_DESCRIPTION OF THE TASK_.
The entries below should be transcribed exactly, every one of them.

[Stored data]
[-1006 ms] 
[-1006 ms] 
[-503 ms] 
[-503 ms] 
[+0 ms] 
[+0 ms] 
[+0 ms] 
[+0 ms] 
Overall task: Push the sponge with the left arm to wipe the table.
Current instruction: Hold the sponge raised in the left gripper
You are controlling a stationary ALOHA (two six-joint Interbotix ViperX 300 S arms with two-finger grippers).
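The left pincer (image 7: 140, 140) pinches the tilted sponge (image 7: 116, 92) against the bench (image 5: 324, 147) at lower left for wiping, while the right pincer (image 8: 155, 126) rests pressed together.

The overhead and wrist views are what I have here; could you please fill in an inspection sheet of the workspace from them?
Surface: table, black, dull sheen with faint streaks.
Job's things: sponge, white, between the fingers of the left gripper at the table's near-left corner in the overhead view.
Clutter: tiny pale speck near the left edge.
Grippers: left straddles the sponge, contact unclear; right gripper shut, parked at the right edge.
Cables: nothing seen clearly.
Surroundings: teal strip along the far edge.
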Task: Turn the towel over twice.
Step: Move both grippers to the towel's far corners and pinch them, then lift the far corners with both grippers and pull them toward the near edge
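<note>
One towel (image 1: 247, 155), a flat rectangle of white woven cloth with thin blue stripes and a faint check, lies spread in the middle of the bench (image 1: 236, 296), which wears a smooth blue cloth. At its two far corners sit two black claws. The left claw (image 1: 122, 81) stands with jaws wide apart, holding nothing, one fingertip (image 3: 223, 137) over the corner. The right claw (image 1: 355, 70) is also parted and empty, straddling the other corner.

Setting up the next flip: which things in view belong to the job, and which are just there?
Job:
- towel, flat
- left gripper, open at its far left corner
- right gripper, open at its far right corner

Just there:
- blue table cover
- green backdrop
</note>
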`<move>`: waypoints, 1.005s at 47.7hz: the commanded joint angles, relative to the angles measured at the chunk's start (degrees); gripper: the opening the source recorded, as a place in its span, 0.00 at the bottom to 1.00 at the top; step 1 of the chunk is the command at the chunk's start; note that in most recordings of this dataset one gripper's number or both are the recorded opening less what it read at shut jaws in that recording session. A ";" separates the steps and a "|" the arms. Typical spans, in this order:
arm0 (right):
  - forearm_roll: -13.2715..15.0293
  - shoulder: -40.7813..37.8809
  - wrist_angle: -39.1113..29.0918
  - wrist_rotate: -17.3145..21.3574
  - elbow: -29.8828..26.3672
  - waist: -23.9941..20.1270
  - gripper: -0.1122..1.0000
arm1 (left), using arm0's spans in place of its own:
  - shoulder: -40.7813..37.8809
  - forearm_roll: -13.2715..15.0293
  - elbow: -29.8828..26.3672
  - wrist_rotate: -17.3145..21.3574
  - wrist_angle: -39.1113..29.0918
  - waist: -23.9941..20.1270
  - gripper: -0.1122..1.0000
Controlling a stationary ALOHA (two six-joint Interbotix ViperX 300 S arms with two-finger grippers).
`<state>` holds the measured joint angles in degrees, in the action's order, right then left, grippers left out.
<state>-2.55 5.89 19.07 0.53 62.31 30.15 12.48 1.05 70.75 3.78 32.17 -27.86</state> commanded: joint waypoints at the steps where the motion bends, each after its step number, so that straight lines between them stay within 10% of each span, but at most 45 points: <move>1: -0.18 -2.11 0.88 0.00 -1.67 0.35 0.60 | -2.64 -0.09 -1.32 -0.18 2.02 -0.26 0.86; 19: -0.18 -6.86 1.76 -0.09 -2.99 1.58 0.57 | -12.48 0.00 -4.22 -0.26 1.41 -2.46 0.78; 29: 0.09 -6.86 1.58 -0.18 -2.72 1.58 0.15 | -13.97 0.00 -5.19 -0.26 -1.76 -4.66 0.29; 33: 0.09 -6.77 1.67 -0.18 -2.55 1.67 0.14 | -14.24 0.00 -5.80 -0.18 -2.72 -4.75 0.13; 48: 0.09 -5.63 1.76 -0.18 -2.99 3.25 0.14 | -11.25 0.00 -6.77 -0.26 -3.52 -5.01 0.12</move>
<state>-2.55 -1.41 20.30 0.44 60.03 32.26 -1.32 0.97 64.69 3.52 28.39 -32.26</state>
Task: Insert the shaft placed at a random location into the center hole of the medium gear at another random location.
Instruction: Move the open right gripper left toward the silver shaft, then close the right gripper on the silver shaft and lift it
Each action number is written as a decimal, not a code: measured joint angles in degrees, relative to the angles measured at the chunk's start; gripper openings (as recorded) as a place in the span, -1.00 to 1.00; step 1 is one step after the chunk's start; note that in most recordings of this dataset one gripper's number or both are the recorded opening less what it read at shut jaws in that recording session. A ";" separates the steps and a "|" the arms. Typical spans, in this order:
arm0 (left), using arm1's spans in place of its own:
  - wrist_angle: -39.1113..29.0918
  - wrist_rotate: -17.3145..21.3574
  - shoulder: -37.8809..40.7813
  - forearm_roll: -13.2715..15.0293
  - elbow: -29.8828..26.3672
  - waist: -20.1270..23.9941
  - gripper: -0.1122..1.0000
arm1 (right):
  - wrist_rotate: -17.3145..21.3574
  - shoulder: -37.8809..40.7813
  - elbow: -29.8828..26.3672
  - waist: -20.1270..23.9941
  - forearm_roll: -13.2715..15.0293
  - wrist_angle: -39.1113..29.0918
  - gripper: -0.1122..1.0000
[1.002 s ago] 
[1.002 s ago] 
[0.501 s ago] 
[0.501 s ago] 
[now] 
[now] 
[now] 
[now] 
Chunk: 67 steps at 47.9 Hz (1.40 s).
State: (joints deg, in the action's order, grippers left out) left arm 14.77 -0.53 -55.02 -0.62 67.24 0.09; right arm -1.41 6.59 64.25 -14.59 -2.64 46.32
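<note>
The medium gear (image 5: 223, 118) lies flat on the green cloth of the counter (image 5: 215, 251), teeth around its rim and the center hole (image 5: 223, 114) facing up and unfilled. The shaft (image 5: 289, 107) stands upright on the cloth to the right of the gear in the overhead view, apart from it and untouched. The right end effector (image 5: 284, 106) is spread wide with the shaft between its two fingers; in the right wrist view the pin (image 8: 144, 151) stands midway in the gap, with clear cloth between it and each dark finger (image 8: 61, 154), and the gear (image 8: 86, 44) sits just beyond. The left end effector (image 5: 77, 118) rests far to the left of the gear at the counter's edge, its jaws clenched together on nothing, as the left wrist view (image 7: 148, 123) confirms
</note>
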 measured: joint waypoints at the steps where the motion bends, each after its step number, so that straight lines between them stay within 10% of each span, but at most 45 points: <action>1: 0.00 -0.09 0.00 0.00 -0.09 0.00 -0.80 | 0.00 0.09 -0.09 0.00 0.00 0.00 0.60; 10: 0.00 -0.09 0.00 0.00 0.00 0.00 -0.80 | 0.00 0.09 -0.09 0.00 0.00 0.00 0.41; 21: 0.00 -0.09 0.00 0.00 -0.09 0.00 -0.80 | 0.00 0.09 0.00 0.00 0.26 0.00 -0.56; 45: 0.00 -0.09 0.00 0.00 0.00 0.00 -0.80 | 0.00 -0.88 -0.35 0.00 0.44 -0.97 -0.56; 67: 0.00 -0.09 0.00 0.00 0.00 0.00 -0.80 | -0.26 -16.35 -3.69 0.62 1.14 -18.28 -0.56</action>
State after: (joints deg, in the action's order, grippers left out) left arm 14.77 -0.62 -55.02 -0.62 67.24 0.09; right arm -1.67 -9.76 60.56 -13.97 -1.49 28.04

_COMPLETED EXERCISE_.
[-1006 ms] 
[-1006 ms] 
[-503 ms] 
[-503 ms] 
[+0 ms] 
[+0 ms] 
[+0 ms] 
[+0 ms] 
Overall task: Push the sponge with the left arm to wipe the table.
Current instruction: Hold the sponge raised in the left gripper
You are controlling a stationary ALOHA (two six-joint Interbotix ViperX 300 S arms with two-finger grippers).
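The left pincer (image 7: 140, 140) pinches the tilted sponge (image 7: 116, 92) against the bench (image 5: 324, 147) at lower left for wiping, while the right pincer (image 8: 155, 126) rests pressed together.

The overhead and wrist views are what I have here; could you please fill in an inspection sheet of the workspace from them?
Surface: table, black, dull sheen with faint streaks.
Job's things: sponge, white, between the fingers of the left gripper at the table's near-left corner in the overhead view.
Clutter: tiny pale speck near the left edge.
Grippers: left straddles the sponge, contact unclear; right gripper shut, parked at the right edge.
Cables: nothing seen clearly.
Surroundings: teal strip along the far edge.
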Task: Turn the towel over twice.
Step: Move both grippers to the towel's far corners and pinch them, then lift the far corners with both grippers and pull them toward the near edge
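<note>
One towel (image 1: 247, 155), a flat rectangle of white woven cloth with thin blue stripes and a faint check, lies spread in the middle of the bench (image 1: 236, 296), which wears a smooth blue cloth. At its two far corners sit two black claws. The left claw (image 1: 122, 81) stands with jaws wide apart, holding nothing, one fingertip (image 3: 223, 137) over the corner. The right claw (image 1: 355, 70) is also parted and empty, straddling the other corner.

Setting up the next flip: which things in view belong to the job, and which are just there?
Job:
- towel, flat
- left gripper, open at its far left corner
- right gripper, open at its far right corner

Just there:
- blue table cover
- green backdrop
</note>
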`<move>`: waypoints, 1.005s at 47.7hz: the commanded joint angles, relative to the angles measured at the chunk's start (degrees); gripper: the opening the source recorded, as a place in its span, 0.00 at the bottom to 1.00 at the top; step 1 of the chunk is the command at the chunk's start; note that in most recordings of this dataset one gripper's number or both are the recorded opening less what it read at shut jaws in that recording session. A ";" separates the steps and a "|" the arms. Typical spans, in this order:
arm0 (right):
  - forearm_roll: -13.2715..15.0293
  - shoulder: -40.7813..37.8809
  - wrist_angle: -39.1113..29.0918
  - wrist_rotate: -17.3145..21.3574
  - elbow: -29.8828..26.3672
  - waist: -23.9941..20.1270
  - gripper: -0.1122..1.0000
arm1 (left), using arm0's spans in place of its own:
  - shoulder: -40.7813..37.8809
  - forearm_roll: -13.2715..15.0293
  - elbow: -29.8828..26.3672
  - wrist_rotate: -17.3145..21.3574
  - wrist_angle: -39.1113..29.0918
  - waist: -23.9941..20.1270
  - gripper: -0.1122..1.0000
Controlling a stationary ALOHA (two six-joint Interbotix ViperX 300 S arms with two-finger grippers).
`<state>` holds the measured joint angles in degrees, in the action's order, right then left, grippers left out.
<state>-2.55 5.89 19.07 0.53 62.31 30.15 12.48 1.05 70.75 3.78 32.17 -27.86</state> commanded: joint waypoints at the steps where the motion bends, each after its step number, so that straight lines between them stay within 10% of each span, but at most 45 points: <move>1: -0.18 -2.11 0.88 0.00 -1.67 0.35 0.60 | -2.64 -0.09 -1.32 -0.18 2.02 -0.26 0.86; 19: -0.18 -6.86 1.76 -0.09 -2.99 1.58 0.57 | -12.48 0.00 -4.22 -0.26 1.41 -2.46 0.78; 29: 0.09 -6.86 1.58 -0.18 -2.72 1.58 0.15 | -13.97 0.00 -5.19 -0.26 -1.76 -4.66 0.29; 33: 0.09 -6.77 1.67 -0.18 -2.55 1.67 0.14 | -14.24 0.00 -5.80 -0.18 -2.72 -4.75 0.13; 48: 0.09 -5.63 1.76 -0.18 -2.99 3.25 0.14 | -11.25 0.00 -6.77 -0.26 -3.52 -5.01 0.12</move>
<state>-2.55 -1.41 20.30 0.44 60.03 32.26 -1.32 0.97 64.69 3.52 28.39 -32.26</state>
Task: Insert the shaft placed at a random location into the center hole of the medium gear at another random location.
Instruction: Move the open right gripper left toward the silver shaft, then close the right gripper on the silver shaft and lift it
Each action number is written as a decimal, not a code: measured joint angles in degrees, relative to the angles measured at the chunk's start; gripper openings (as recorded) as a place in the span, -1.00 to 1.00; step 1 is one step after the chunk's start; note that in most recordings of this dataset one gripper's number or both are the recorded opening less what it read at shut jaws in that recording session. A ";" separates the steps and a "|" the arms. Typical spans, in this order:
arm0 (left), using arm1's spans in place of its own:
  - wrist_angle: -39.1113..29.0918
  - wrist_rotate: -17.3145..21.3574
  - shoulder: -37.8809..40.7813
  - forearm_roll: -13.2715..15.0293
  - elbow: -29.8828..26.3672
  - waist: -20.1270..23.9941
  - gripper: -0.1122..1.0000
arm1 (right):
  - wrist_rotate: -17.3145..21.3574
  - shoulder: -37.8809..40.7813
  - elbow: -29.8828..26.3672
  - waist: -20.1270..23.9941
  - forearm_roll: -13.2715..15.0293
  - wrist_angle: -39.1113..29.0918
  - gripper: -0.1122..1.0000
[1.002 s ago] 
[1.002 s ago] 
[0.501 s ago] 
[0.501 s ago] 
[now] 
[now] 
[now] 
[now] 
Chunk: 67 steps at 47.9 Hz (1.40 s).
State: (joints deg, in the action's order, grippers left out) left arm 14.77 -0.53 -55.02 -0.62 67.24 0.09; right arm -1.41 6.59 64.25 -14.59 -2.64 46.32
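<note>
The medium gear (image 5: 223, 118) lies flat on the green cloth of the counter (image 5: 215, 251), teeth around its rim and the center hole (image 5: 223, 114) facing up and unfilled. The shaft (image 5: 289, 107) stands upright on the cloth to the right of the gear in the overhead view, apart from it and untouched. The right end effector (image 5: 284, 106) is spread wide with the shaft between its two fingers; in the right wrist view the pin (image 8: 144, 151) stands midway in the gap, with clear cloth between it and each dark finger (image 8: 61, 154), and the gear (image 8: 86, 44) sits just beyond. The left end effector (image 5: 77, 118) rests far to the left of the gear at the counter's edge, its jaws clenched together on nothing, as the left wrist view (image 7: 148, 123) confirms
</note>
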 measured: joint waypoints at the steps where the motion bends, each after its step number, so that straight lines between them stay within 10% of each span, but at most 45 points: <action>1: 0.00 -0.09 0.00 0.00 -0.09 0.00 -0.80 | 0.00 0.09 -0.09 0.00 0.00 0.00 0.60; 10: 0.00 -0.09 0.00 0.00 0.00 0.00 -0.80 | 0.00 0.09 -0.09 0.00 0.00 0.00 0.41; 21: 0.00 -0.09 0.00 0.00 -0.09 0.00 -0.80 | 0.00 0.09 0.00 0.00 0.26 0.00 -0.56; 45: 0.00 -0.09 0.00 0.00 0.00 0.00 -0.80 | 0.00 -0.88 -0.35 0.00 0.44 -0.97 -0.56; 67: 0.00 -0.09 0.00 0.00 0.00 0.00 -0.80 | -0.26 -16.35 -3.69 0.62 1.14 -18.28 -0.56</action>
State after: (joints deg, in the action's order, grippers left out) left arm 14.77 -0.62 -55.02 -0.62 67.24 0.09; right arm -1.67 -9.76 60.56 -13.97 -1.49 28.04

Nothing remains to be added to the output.